_Information shown:_
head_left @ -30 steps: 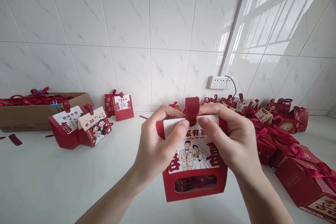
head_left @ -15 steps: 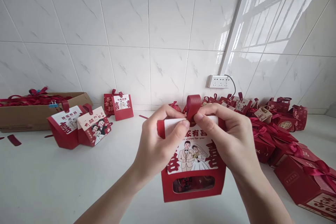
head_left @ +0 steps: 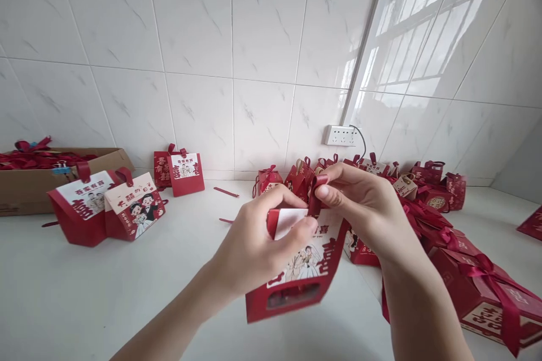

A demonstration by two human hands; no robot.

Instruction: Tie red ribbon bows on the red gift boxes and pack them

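Observation:
A red gift box (head_left: 292, 299) with a white printed card showing a bridal couple and a small window near its base is held up in front of me, tilted and above the table. My left hand (head_left: 271, 231) pinches the box's top edge, thumb on the front and fingers behind. With thumb and fingertips, my right hand (head_left: 359, 197) grips the dark red strap handle (head_left: 315, 194), which loops up from the top of the box. The strap's lower end is hidden between my hands.
Two finished-looking gift boxes (head_left: 135, 208) stand at left, before a cardboard carton (head_left: 25, 192) of red ribbons. Two more boxes (head_left: 186, 175) lean near the tiled wall. Many red boxes (head_left: 486, 287) crowd the right side. Loose strips (head_left: 226, 192) lie behind. A power socket (head_left: 342, 135) is on the wall.
The box has tilted and turned, its base swinging left. My right hand has shifted from the box's top edge up onto the strap loop, now squeezed narrower. The view has swung slightly right.

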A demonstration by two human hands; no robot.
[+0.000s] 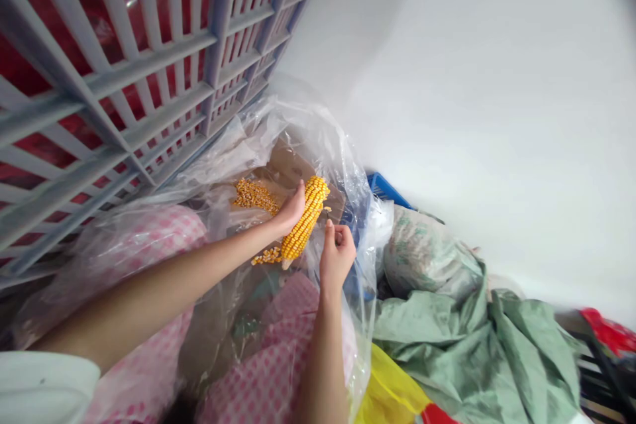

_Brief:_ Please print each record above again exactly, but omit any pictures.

_Worked solution:_
head_left @ -30 steps: 
head_left @ -15 steps: 
head_left @ +0 steps: 

A demonstration by two human hands; no robot.

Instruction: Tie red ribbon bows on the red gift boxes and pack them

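Observation:
A red gift box (head_left: 292, 299) with a white printed card showing a bridal couple and a small window near its base is held up in front of me, tilted and above the table. My left hand (head_left: 271, 231) pinches the box's top edge, thumb on the front and fingers behind. With thumb and fingertips, my right hand (head_left: 359, 197) grips the dark red strap handle (head_left: 315, 194), which loops up from the top of the box. The strap's lower end is hidden between my hands.
Two finished-looking gift boxes (head_left: 135, 208) stand at left, before a cardboard carton (head_left: 25, 192) of red ribbons. Two more boxes (head_left: 186, 175) lean near the tiled wall. Many red boxes (head_left: 486, 287) crowd the right side. Loose strips (head_left: 226, 192) lie behind. A power socket (head_left: 342, 135) is on the wall.
The box has tilted and turned, its base swinging left. My right hand has shifted from the box's top edge up onto the strap loop, now squeezed narrower. The view has swung slightly right.
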
A demonstration by two human hands; no robot.
[+0.000s] 

Nothing more belongs to this answer.